> What is being asked
Repeat every line below exactly as it reads.
******************************
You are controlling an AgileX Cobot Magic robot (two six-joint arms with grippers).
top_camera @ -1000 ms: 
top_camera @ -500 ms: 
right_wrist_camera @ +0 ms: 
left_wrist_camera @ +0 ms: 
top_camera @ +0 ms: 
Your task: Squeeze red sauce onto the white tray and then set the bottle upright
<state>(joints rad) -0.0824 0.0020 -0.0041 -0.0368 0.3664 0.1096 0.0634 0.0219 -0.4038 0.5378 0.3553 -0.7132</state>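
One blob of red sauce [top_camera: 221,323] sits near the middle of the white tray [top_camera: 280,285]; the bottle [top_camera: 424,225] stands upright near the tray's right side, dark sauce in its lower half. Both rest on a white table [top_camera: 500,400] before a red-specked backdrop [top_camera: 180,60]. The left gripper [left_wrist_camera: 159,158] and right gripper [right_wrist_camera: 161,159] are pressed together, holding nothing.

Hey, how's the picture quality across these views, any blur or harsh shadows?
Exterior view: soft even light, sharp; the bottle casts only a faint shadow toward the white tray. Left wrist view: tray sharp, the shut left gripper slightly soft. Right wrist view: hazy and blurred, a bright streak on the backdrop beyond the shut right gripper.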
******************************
> Expected answer
You are controlling an AgileX Cobot Magic robot (two six-joint arms with grippers).
top_camera @ -1000 ms: 
top_camera @ -500 ms: 
right_wrist_camera @ +0 ms: 
left_wrist_camera @ +0 ms: 
top_camera @ +0 ms: 
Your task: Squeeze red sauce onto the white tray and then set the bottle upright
<state>(joints rad) -0.0824 0.0020 -0.0041 -0.0368 0.3664 0.1096 0.0634 0.0219 -0.4038 0.5378 0.3553 -0.7132</state>
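One blob of red sauce [top_camera: 221,323] sits near the middle of the white tray [top_camera: 280,285]; the bottle [top_camera: 424,225] stands upright near the tray's right side, dark sauce in its lower half. Both rest on a white table [top_camera: 500,400] before a red-specked backdrop [top_camera: 180,60]. The left gripper [left_wrist_camera: 159,158] and right gripper [right_wrist_camera: 161,159] are pressed together, holding nothing.

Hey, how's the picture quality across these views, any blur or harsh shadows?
Exterior view: soft even light, sharp; the bottle casts only a faint shadow toward the white tray. Left wrist view: tray sharp, the shut left gripper slightly soft. Right wrist view: hazy and blurred, a bright streak on the backdrop beyond the shut right gripper.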

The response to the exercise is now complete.